TASK TO COMPLETE: Whatever appears in the listing must be reproduced exactly.

COLLECTED MATERIAL:
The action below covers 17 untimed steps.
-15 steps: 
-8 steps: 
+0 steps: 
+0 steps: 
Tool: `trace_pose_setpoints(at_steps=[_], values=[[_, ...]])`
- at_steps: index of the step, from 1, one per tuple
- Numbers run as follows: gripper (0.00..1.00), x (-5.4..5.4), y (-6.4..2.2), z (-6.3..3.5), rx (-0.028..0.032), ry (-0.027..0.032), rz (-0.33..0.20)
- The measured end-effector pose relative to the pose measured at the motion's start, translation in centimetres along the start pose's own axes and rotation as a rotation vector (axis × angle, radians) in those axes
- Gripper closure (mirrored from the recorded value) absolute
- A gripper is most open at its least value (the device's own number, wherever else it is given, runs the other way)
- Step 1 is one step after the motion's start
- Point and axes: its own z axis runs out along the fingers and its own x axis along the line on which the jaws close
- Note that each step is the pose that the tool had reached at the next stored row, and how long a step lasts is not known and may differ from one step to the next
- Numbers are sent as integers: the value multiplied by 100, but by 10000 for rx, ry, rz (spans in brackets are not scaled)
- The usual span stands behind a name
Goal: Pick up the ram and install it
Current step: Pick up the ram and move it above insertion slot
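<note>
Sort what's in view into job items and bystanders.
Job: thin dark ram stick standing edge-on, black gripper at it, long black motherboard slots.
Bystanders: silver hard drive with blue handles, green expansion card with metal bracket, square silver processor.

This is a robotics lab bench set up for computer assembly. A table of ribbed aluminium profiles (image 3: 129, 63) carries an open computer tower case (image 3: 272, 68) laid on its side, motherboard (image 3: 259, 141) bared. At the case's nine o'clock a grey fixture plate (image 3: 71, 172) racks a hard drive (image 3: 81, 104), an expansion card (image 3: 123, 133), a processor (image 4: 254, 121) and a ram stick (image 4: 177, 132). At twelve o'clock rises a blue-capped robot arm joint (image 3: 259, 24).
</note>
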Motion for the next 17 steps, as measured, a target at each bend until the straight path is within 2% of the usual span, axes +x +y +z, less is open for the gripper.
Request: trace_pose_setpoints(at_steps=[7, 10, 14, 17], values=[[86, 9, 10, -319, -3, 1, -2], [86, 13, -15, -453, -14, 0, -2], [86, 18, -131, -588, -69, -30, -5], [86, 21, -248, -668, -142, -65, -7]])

WRITTEN SOLUTION:
The action below covers 17 untimed steps.
-15 steps: 
-8 steps: 
+0 steps: 
+0 steps: 
Tool: `trace_pose_setpoints(at_steps=[_], values=[[_, ...]])`
- at_steps: index of the step, from 1, one per tuple
- Numbers run as follows: gripper (0.00..1.00), x (-5.4..5.4), y (-6.4..2.2), z (-6.3..3.5), rx (-0.028..0.032), ry (-0.027..0.032), rz (-0.33..0.20)
- The measured end-effector pose relative to the pose measured at the motion's start, translation in centimetres along the start pose's own axes and rotation as a rotation vector (axis × angle, radians) in those axes
- Gripper closure (mirrored from the recorded value) absolute
- A gripper is most open at its least value (the device's own number, wherever else it is given, runs the other way)
- Step 1 is one step after the motion's start
- Point and axes: its own z axis runs out along the fingers and its own x axis along the line on which the jaws close
- Note that each step is the pose that the tool had reached at the next stored row, and how long a step lasts is not known and may differ from one step to the next
- Numbers are sent as integers: the value multiplied by 100, but by 10000 for rx, ry, rz (spans in brackets are not scaled)
- The usual span stands behind a name
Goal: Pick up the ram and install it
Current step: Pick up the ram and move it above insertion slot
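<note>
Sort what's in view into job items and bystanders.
Job: thin dark ram stick standing edge-on, black gripper at it, long black motherboard slots.
Bystanders: silver hard drive with blue handles, green expansion card with metal bracket, square silver processor.

This is a robotics lab bench set up for computer assembly. A table of ribbed aluminium profiles (image 3: 129, 63) carries an open computer tower case (image 3: 272, 68) laid on its side, motherboard (image 3: 259, 141) bared. At the case's nine o'clock a grey fixture plate (image 3: 71, 172) racks a hard drive (image 3: 81, 104), an expansion card (image 3: 123, 133), a processor (image 4: 254, 121) and a ram stick (image 4: 177, 132). At twelve o'clock rises a blue-capped robot arm joint (image 3: 259, 24).
</note>
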Motion for the next 17 steps, as measured, a target at each bend until the straight path is within 2% of the usual span, axes +x +y +z, less is open for the gripper.
Request: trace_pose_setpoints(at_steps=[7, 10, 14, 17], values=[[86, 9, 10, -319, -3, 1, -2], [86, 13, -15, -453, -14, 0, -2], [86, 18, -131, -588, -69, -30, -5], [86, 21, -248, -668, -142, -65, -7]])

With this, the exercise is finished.